Please copy out the entries until you have copied the line that contains "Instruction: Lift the", beginning with the first line.

Records contained in a dataset:

◆ ◆ ◆ ◆

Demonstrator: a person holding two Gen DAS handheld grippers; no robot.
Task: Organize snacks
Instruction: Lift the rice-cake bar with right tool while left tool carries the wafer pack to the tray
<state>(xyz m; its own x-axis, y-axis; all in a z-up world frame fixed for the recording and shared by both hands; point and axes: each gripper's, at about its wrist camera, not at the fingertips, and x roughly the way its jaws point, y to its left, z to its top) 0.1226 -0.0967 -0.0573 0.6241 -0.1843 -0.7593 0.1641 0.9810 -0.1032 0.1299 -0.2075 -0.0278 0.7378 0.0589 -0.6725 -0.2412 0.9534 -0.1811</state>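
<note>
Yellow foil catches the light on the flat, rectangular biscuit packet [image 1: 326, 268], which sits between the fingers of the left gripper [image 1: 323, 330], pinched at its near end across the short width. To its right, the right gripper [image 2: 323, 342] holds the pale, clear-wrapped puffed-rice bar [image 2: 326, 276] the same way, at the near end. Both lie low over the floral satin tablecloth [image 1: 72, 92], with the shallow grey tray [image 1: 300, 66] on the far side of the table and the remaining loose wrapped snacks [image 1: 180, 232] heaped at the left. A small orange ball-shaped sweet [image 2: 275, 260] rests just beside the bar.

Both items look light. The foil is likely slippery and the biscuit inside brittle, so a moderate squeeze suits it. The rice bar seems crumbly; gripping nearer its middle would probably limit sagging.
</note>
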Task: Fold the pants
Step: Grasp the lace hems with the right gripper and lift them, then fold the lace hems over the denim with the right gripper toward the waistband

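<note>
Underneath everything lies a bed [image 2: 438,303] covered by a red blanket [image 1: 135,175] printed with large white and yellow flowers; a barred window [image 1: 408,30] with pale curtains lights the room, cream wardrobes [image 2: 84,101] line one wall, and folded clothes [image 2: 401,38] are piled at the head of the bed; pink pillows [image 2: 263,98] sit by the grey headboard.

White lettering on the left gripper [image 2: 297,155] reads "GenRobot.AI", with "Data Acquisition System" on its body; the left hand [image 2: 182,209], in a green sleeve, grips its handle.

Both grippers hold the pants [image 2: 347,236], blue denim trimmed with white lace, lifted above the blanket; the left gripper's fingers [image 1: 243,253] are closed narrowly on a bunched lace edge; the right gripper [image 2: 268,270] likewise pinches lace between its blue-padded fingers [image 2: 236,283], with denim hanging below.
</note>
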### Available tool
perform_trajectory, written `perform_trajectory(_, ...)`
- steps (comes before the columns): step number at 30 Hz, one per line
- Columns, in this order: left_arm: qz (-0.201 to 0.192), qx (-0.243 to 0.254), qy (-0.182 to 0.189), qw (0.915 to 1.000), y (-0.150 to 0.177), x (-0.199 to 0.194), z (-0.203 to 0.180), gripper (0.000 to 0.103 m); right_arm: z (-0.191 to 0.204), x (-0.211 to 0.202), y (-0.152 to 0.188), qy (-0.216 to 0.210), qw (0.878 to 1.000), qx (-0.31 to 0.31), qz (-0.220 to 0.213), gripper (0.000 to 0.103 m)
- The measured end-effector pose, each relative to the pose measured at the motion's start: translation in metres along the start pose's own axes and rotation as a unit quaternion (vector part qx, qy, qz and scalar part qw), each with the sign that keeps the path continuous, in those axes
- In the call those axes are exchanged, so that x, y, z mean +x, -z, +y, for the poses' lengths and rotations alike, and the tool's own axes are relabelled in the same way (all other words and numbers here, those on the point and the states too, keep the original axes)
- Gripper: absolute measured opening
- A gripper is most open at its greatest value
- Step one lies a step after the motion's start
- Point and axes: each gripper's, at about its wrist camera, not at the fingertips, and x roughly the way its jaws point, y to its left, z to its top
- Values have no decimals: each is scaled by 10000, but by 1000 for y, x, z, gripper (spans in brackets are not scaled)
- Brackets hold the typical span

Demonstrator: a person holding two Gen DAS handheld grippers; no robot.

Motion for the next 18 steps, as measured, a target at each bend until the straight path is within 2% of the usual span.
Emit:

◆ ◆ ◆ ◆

** Worked solution **
Demonstrator: a person holding two Gen DAS handheld grippers; no robot.
Task: Organize snacks
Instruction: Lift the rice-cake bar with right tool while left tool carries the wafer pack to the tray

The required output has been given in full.